= Jingman =

The term "Jingman" ()," also known as "Chuman (楚蛮)", was used by the people of the Central Plains in ancient China to collectively refer to the inhabitants of Wu, Chu, Yue states, their former sites, and the broader southern regions of China. In a narrow sense, it refers specifically to the designation for the uncivilized ethnic groups in the four commanderies of Lingling (零陵郡), Guiyang (桂阳郡), Changsha (长沙郡), and Wuling (武陵郡) under the jurisdiction of ancient Jingzhou.

== Description ==
According to the "Records of the Grand Historian: Annals of Zhou (史记-周本纪)," "Taibo and Yuzhong (虞仲) knew that Zhou King (古公亶父) intended to establish Jili (季历) as his successor so that the throne could eventually be passed to Jichang (季昌).
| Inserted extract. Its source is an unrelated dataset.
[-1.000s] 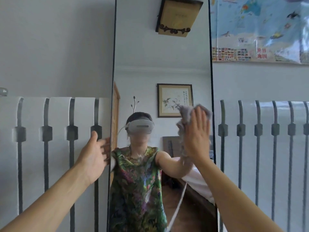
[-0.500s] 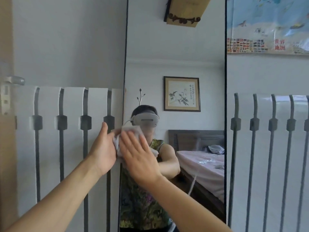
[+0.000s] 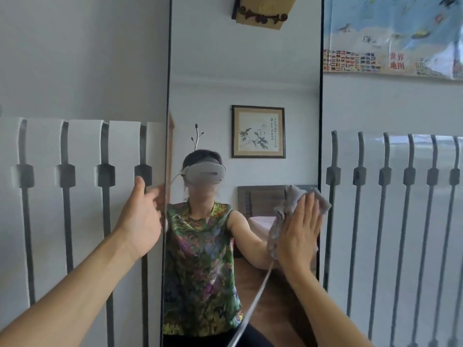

Therefore, they fled to the land of the Jingman." Another interpretation suggests that it refers to the precursor of the Chu state, which became a feudal state in the early Western Zhou Dynasty. When the Chu state conquered Yue, its territory became part of Chu. Later, when the Qin Dynasty overthrew Chu, the territory fell under Qin's control. However, Qin avoided using the term "Chu" and instead renamed it "Jing."